Your answer must consist solely of the lines from the start of the entries below through the line with "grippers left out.", unchanged.

SUPPLIED DATA:

++++

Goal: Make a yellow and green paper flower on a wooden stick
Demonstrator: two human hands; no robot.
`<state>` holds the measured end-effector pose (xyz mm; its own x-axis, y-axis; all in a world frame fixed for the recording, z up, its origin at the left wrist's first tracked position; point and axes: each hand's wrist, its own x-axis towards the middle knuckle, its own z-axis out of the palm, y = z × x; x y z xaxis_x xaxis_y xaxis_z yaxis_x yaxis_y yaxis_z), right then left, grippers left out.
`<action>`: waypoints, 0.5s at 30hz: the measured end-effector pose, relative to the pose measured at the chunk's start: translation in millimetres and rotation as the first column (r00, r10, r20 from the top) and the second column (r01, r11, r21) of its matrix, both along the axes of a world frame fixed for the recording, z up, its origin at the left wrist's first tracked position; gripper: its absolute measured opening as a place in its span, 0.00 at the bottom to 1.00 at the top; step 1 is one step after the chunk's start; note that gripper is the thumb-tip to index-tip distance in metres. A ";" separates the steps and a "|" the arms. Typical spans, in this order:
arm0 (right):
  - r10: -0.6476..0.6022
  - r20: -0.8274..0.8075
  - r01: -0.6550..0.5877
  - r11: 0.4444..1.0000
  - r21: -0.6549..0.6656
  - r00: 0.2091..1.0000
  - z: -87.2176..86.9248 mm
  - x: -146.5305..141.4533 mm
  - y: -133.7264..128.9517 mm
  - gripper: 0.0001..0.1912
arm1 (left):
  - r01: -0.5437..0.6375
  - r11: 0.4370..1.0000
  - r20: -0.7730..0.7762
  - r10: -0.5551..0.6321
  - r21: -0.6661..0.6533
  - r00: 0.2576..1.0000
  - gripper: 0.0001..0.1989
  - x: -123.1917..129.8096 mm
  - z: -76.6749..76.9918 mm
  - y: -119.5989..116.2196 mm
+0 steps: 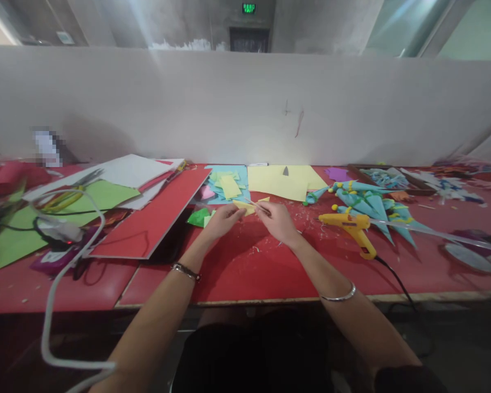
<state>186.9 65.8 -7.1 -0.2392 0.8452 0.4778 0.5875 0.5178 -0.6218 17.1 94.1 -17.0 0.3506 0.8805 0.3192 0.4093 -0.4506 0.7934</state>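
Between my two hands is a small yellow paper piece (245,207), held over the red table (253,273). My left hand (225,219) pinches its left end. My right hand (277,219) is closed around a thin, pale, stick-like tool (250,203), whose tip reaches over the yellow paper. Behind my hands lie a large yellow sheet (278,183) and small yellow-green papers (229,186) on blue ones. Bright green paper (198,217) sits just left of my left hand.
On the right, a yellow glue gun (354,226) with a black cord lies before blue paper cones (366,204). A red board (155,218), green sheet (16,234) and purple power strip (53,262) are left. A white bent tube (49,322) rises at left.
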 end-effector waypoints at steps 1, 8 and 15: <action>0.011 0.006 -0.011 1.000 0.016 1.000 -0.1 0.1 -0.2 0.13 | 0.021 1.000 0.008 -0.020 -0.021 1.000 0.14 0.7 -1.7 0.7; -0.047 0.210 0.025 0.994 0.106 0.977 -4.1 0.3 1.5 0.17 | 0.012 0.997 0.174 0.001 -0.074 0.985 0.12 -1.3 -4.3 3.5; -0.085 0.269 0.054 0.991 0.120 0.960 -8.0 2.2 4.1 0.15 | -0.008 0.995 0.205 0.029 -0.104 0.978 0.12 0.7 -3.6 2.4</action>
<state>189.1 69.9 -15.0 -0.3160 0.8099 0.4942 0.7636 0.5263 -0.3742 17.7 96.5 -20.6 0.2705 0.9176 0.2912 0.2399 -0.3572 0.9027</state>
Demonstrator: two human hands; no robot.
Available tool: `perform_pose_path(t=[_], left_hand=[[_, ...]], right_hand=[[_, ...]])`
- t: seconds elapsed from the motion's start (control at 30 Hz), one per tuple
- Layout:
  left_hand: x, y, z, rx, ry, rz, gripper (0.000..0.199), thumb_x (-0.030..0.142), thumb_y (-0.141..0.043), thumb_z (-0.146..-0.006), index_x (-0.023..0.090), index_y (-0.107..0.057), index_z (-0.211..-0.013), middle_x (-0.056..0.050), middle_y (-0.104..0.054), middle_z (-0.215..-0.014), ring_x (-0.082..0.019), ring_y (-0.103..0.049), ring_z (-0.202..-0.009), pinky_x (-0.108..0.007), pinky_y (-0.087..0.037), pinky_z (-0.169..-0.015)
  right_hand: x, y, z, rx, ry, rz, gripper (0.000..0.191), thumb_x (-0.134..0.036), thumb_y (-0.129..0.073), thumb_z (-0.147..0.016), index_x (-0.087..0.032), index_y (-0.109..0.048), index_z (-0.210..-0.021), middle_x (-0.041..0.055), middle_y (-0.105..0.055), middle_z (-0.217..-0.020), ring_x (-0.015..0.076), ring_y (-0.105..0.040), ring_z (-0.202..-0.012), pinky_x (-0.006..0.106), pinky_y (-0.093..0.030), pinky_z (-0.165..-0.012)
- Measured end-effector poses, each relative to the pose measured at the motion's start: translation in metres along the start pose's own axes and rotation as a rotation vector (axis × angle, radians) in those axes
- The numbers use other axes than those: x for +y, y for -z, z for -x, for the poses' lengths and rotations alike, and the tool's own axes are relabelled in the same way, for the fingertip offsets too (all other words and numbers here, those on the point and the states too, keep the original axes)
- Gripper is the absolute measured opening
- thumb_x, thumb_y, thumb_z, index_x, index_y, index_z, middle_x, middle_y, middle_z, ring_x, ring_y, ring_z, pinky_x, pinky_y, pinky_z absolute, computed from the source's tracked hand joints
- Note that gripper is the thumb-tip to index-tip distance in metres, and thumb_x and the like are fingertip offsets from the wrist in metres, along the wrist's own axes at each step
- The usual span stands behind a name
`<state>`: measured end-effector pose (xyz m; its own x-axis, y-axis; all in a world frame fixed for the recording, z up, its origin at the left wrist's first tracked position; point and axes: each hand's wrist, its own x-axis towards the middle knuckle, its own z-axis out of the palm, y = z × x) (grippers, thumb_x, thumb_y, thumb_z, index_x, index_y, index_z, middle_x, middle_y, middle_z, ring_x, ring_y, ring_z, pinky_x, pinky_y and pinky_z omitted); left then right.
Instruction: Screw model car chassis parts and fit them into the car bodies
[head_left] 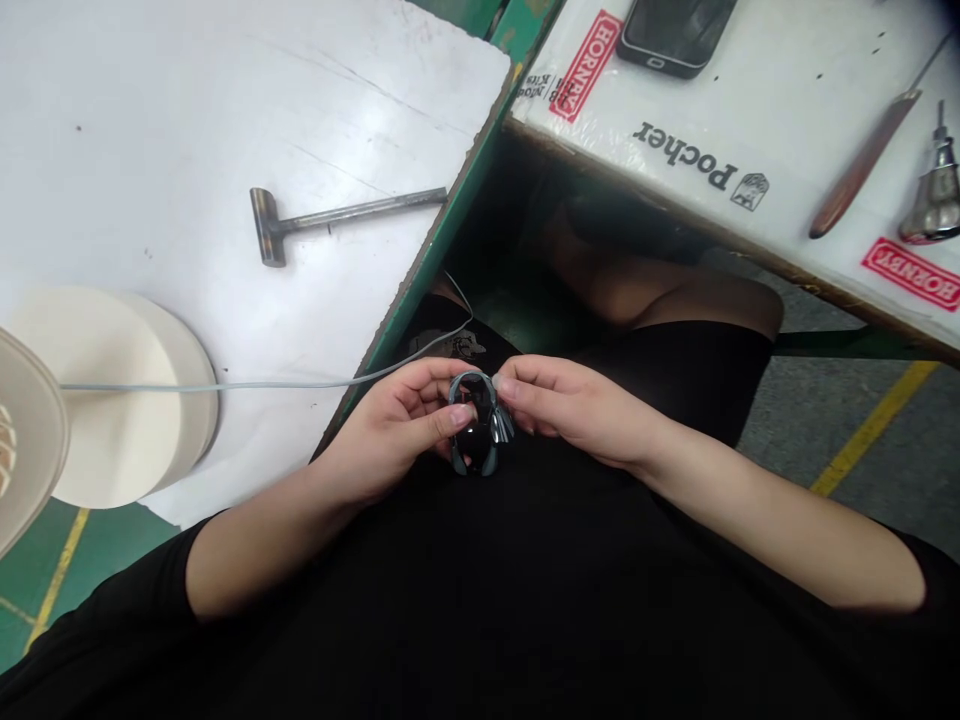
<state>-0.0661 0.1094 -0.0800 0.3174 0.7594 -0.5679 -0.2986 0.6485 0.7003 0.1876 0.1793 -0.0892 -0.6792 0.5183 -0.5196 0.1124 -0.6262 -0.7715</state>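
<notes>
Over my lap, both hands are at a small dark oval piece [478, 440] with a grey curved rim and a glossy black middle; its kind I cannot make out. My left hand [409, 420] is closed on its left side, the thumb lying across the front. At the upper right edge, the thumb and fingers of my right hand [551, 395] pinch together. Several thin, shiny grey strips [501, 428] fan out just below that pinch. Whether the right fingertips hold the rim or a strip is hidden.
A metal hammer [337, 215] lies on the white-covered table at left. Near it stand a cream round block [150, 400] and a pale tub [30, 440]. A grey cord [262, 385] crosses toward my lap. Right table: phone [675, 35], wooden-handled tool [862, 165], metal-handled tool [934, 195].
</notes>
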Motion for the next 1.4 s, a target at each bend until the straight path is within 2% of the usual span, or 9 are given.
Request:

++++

SOLVED EXERCISE:
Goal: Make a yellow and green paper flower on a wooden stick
Demonstrator: two human hands; no robot.
`<state>` holds the measured end-effector pose (xyz mm; its own x-axis, y-axis; all in a world frame fixed for the recording, z up, its origin at the left wrist's first tracked position; point and axes: each hand's wrist, its own x-axis towards the middle knuckle, its own z-axis out of the palm, y = z × x; x y z xaxis_x xaxis_y xaxis_z yaxis_x yaxis_y yaxis_z), right then left, grippers left out.

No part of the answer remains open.